What Happened In Europe

Matt Steinglass attacks other foolish misreadings of election results. In this case, he is discussing the recent European elections as seen from Finland:

What happened in the elections was two things. First, support shifted away from the social democrats, and towards the Christian democrats. And second, a small right-wing party that’s descended from the 1950s-era agrarian/farmers party, whose main platform is anti-immigrant and anti-Europe, picked up a lot of votes, and in fact that party’s charismatic leader was the single largest vote-getter in the elections, pulling about 130,000 votes (which is huge in 5-million-strong Finland). But that party still isn’t actually in the government, and it has no positive governing agenda. And even if it did, that governing agenda would almost certainly have nothing to do with free-market economics.

This is an important point. With the exception of perhaps Vlaams Belang in Belgium, most anti-immigration, anti-Europe and “far-right” parties in Europe are not economically liberal, and the economically liberal parties are not anti-immigration or anti-Europe. Across much of Europe, as in this Finnish example, artisanal populist, peasants’ or farmers’ parties have tended to be equally skeptical of market liberals and the transnational European political project. Our populists, such as they are, tend to be wedded to our peculiarly continental nationalism, which in the European context would make them pro-Europe “federalists,” which is why it may be less surprising, if not less irrational, for most of our populists, especially on the right, to embrace market liberalism, while it is left to the fairly marginal decentralists, both right and left, to argue against political and economic consolidation.

There is some evidence that market liberals had some success in the European elections, but this is mostly because those parties also benefited from anti-incumbency sentiment. In Germany, for example, the Free Democrats almost doubled their share of the vote over the previous election, but this was, like so many other gains by smaller parties in the EP, a product of discontent with the CDU-SPD coalition government. Unlike the Finnish example, German voters interested in protesting against the government could not vote for either major party and many of them settled for one of the main opposition groups. It seems that most of the support that the Union lost went straight to the Free Democrats, but this does not exactly herald a massive rejection of Christian Democratic ideas about social solidarity.

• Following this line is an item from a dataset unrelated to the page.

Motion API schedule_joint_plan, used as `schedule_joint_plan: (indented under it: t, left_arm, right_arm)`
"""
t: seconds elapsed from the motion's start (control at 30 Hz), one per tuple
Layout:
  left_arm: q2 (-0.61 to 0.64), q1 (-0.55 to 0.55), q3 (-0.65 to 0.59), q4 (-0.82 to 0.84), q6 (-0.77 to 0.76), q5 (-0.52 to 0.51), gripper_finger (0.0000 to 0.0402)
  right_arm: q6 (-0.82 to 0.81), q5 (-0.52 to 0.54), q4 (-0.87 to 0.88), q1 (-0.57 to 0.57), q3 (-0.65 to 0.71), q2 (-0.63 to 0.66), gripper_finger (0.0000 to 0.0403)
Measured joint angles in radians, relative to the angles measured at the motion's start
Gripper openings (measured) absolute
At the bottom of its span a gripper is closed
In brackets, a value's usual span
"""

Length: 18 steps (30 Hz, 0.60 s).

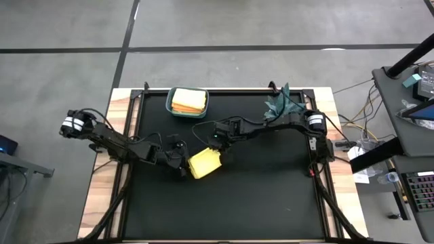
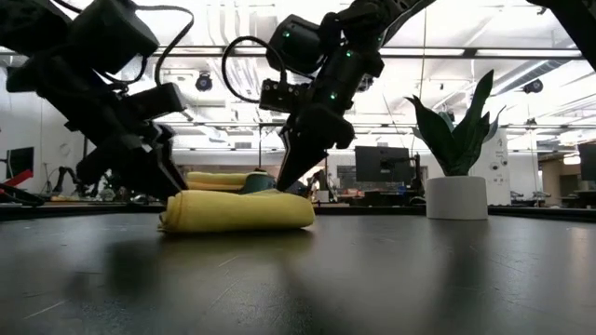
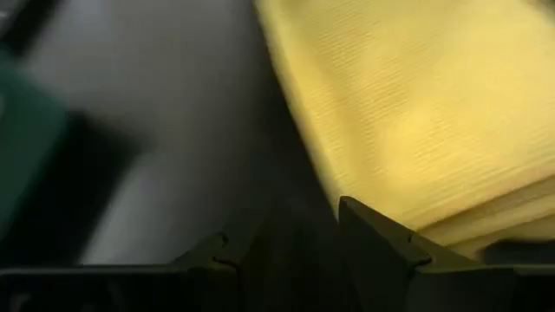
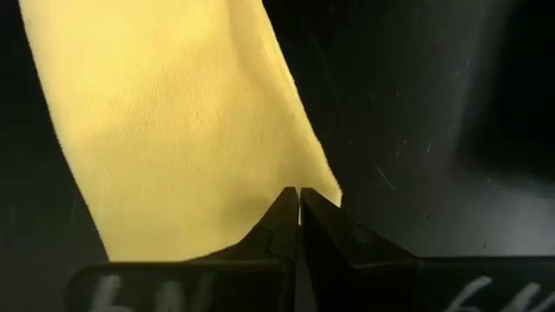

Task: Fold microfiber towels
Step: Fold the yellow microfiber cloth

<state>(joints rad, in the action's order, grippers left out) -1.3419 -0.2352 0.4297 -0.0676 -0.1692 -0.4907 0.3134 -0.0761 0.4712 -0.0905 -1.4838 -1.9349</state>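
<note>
Yellow towel (image 1: pixel 205 163) lies folded between your grippers: right gripper (image 4: pixel 298 201) angles down, pinched shut on its edge; left gripper (image 3: pixel 286 234) sits low beside it, fingers apart.

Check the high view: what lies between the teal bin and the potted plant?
Nothing. In the high view the stretch of black mat between the teal bin holding folded towels and the potted plant is bare.
</note>
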Motion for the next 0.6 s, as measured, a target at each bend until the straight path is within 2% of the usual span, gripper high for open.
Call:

5 Responses to “What Happened In Europe”

  1. This makes my head spin. How in the world do you write this blog, be a student, and follow European politics close enough to write the above and still do anything else at all, including sleep?

  2. Much of the above comes from what I have accumulated over months and years of following European politics. That comes with the territory of writing on politics and foreign affairs. Also, I finished my degree a few months ago, so the workload from school is considerably lighter.

  3. I grew up not far from a steel mill town in Finland. The steelworkers were mostly Social Democrats or Communists. Union members to a man.

    Politics for them was a means of getting improved working conditions and salaries, and trying to get something better for their children. For some, there was also an element of class struggle, against factory owners and capitalists worldwide.

    In family life and community matters, however, they were quite conservative. In private they were not liberal in any sense of the word.

    People like these have been left out in the cold by the new and improved, globalist left parties. Parties like the recently successful “True Finns” cater to these discontents. They are more left wing than right wing, but their nationalist agenda fools the eye. Probably this is true of many so-called right-wing parties all over Europe.

  4. It certainly varies very much. The anti-federalist, anti-immigrant populists in Europe are a strange breed, and in any case the European Union is structured so that populists left and right would have minimal influence upon its workings.

    Take for example the ECB, which at German insistence was insulated from populist pressure. I personally lean toward the Free Democrats in terms of inclinations, and I am happy that classical liberalism/economic conservatism is still getting a hearing in Europe.

    The great problem for the European right is really the soft-left. The hard-left tends toward the farcical, especially in the post-Soviet era (cf. Die Linke, the Anti-Capitalist Party, French Trotskyists), but the soft-left has always been very deleterious. Once the left is broken up, space would probably open up for a resurgence of full-blow conservatism to counter the hard-left.

    Part of the appeal of the Free Democrats, I suspect, is their being diametrical opposites to Die Linke, and same for UKIP viz. Labour.

  5. The great difficulty of understanding European politics, I think, is that they really don’t fit very well on the American paradigm. One of the strange things of post-war European politics is how “American” it has been; marked by the total absence of traditional, hierarchical, unshakable conservatism of the de Maistre ilk, which exerted a heavy, if at times brusque, presence on the polity before the war.

    Will we get a shift back toward the status quo ante? For if we do, then the world is in for quite a shock, comparable at least to the dissolution of the Soviet power.